← К описанию

Михаил Турбин - Выше ноги от земли



Художник Елизавета Корсакова

Издательство благодарит литературное агентство «Banke, Goumen & Smirnova» за содействие в приобретении прав.

© Турбин М.

© ООО «Издательство АСТ»

* * *

В сиянье, в радостном покое,

У трона вечного творца,

С улыбкой он глядит в изгнание земное,

Благословляет мать и молит за отца.

А. С. Пушкин

1

В палате погасили верхний свет и зажгли три мрачных рефлектора. Руднев подвинул стул к дальней койке, но долго не садился. Он пристально смотрел на монитор, в котором распускались пестрые нити.

– Илья Сергеич, вы тут будете? – послышалось сзади.

Руднев обернулся. За дежурным столиком под горящим колпаком лампы работала сестра.

– Я выбегу ненадолго, можно?

Он кивнул, и медсестра вышла в коридор. Сквозь стеклянную стену Илья видел ее довольный профиль, следил, как она распустила волосы и, закусив шпильки, снова собрала их в ком. Оставшись один, Руднев тяжело опустился на стул, ссутулился до острых позвонков и принялся гладить руку ребенка, неподвижно лежащего под простыней. Это был мальчик четырех лет с крохотным несчастным лицом.


Под стиснутыми веками Руднев видел истекший день и последнюю свою операцию.

Вот он включает наркозный аппарат, проверяет подачу кислорода. Маша раскладывает на столике катетер, переходники, ларингоскоп.

– Все собрала? – спрашивает Илья медсестру.

– Какую трубку готовить?

– И откуда мне знать? Ты видела пациента? И я нет.

Маша, юная и звонкая, с розовыми от волнения щеками, ждет еще и еще глубокого голоса врача. «Она молодец, – думает Илья. – Вечно молодец. За что гоняю?»

– Возьми пятый размер и четыре с половиной, – холодно говорит и уходит.

Вот он летит по коридору к шумному свету приемного отделения. Его встречают санитар и травматолог. И Заза – хирург. Лысый, страшно бровастый. Илья подходит к нему и протягивает руку.

Слышна сирена. Звуки все ближе. Раздается резкий хлопок отскочивших от каталки дверей. В приемное вваливается бригада скорой.

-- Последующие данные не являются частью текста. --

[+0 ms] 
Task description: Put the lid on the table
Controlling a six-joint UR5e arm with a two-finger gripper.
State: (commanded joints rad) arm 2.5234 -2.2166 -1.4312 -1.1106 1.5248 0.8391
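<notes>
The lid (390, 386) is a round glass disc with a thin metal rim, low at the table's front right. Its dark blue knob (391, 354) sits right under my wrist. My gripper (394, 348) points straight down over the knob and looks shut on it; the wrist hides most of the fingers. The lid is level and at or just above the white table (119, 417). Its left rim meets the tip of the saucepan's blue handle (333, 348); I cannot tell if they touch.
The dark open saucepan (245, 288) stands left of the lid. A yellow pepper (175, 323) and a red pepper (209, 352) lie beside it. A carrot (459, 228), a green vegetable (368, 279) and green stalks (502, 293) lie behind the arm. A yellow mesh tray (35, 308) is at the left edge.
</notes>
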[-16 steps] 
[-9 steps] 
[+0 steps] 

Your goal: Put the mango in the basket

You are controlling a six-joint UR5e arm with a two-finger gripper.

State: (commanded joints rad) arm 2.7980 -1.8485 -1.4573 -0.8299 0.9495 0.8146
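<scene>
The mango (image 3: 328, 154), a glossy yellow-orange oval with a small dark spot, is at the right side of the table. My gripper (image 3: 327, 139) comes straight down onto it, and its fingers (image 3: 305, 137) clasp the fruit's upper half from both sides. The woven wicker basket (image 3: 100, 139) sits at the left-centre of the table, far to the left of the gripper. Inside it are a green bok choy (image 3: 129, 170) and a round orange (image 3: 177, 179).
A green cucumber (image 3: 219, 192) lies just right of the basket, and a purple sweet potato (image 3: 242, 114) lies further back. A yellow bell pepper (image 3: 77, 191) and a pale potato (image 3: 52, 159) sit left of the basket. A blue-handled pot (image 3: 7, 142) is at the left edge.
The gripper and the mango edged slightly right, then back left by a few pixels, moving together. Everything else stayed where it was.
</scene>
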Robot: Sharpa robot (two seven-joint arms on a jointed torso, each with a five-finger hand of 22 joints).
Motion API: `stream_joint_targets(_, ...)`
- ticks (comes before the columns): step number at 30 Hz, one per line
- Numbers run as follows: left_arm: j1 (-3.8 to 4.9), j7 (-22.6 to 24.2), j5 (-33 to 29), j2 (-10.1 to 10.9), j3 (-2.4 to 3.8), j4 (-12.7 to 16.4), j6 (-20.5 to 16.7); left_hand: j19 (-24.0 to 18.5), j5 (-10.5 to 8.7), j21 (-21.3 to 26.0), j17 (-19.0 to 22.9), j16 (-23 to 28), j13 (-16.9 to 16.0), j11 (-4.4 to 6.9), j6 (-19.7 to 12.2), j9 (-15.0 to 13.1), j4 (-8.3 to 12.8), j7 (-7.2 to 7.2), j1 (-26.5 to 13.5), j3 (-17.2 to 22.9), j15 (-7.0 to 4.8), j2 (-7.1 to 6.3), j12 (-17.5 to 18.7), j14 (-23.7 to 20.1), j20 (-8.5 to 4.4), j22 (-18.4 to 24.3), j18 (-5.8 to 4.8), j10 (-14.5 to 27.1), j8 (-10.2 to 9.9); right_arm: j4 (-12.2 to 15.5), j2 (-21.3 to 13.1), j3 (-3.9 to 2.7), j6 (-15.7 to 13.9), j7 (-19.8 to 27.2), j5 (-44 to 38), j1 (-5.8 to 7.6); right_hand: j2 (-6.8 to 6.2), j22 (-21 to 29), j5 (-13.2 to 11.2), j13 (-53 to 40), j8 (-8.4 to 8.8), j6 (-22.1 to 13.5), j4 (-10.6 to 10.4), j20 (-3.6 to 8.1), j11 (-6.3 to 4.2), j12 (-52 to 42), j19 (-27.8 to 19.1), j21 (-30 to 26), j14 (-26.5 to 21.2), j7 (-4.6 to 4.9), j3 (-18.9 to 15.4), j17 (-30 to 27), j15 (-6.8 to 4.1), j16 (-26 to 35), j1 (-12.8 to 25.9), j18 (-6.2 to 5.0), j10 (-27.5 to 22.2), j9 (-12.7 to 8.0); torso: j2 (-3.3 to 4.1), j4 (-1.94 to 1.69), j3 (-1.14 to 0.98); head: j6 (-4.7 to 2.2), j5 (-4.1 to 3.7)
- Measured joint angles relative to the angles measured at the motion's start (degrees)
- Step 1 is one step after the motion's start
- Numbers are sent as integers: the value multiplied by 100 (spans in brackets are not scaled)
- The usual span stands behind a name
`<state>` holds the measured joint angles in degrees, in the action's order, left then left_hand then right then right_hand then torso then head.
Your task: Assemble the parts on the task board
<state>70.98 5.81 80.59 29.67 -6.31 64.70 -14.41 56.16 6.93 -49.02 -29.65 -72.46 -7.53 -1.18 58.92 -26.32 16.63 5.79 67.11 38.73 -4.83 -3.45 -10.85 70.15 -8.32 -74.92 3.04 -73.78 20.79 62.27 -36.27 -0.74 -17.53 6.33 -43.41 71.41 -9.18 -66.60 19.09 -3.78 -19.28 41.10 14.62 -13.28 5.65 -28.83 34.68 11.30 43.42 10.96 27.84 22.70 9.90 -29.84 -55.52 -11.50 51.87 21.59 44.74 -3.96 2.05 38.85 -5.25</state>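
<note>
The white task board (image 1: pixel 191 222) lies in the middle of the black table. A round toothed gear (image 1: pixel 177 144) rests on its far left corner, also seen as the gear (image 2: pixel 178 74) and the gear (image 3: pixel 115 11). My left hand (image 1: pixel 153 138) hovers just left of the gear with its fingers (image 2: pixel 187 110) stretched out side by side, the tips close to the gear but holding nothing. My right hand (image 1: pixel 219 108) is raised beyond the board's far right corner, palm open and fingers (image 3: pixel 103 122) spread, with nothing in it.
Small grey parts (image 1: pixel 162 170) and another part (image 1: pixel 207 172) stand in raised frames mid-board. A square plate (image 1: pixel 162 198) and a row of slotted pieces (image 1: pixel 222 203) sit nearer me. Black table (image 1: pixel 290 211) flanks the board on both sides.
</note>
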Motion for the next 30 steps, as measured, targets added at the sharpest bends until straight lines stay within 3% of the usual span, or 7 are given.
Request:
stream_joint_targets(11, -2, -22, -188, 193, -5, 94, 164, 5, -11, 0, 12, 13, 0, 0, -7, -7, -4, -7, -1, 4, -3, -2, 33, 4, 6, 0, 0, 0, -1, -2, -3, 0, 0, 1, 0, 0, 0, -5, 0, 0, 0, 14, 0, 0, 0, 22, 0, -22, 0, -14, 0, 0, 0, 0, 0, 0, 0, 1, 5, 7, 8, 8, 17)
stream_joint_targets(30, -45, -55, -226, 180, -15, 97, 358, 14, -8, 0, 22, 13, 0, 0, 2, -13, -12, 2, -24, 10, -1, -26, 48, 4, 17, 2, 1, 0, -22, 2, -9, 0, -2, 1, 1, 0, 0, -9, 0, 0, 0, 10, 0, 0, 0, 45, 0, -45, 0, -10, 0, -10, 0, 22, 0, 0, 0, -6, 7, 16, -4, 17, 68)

На носилках – ребенок. Он без сознания. Липкий пот на лбу, губы густо-синие. Руднев сжимает вялое запястье мальчика и чувствует, как от холода детского тела, от тишины его пульса внутри него самого разгоняется сердечный бой и в голове, такой вдруг чистой, строятся мысли.

Ребенок хрипит, вдох его частый.

– Почему не интубировали? – спрашивает Илья, роняя голову мальчика набок.

– Так некому было! – отвечает фельдшер, щуплый, легкий парень с редкою бородкой. Кажется, не он гонит каталку, а каталка несет его за собой. Фельдшер торопится, теряет слова.

– Травма… живота. Кровит внутри. Давление…

– Давайте сразу на стол! Какая операционная готова? – спрашивает Заза.

– Везем в третью, – отвечает Руднев.

– Как угораздило?

– Сбили. На московской трассе.

– Что он там делал? – Заза глядит на фельдшера из-под недобро сошедшихся бровей.

Бородка у парня дергается.

– А мне откуда знать?

Колеса скользят с металлическим шелестом.

– Как зовут? – спрашивает Илья после всеобщего молчания.

– Чего докапываетесь? Мы привезли – вы разбирайтесь.

Заза теснит Руднева плечом:

– Илюх, на твоего похож, да?

Каталка заезжает в лифт. Заза поворачивается к фельдшеру и говорит через смыкающиеся двери:

– У него такой же был. Один в один.

Лифт тянет каталку на второй этаж.

Илья в маске. Пациент переложен на операционный стол. Звуки аппаратные: туи-туи. Маша цепляет датчики ЭКГ и сатурации, трещит упаковкой интубационной трубки.

Илья наклоняется с ларингоскопом над запрокинутым детским лицом. Волосы золотые – пух. Глазки под веками, знает Илья точно, – сизые.

– Широко.

Маша дает меньшую трубку. Слитый с анестетиком кислород заполняет легкие.

Сестра лаборатории ждет, когда Руднев поставит центральный катетер. Илья с иглою висит над ключицей ребенка. Сестра семенит к нему, забирает шприц с кровью.

Входят хирурги – несут перед собой руки. Заза и с ним второй, толстяк с физиономией, стянутой маской, и воспаленным увесистым лбом.

– Можете, – говорит Илья неподвижным голосом и фиксирует интубационную трубку.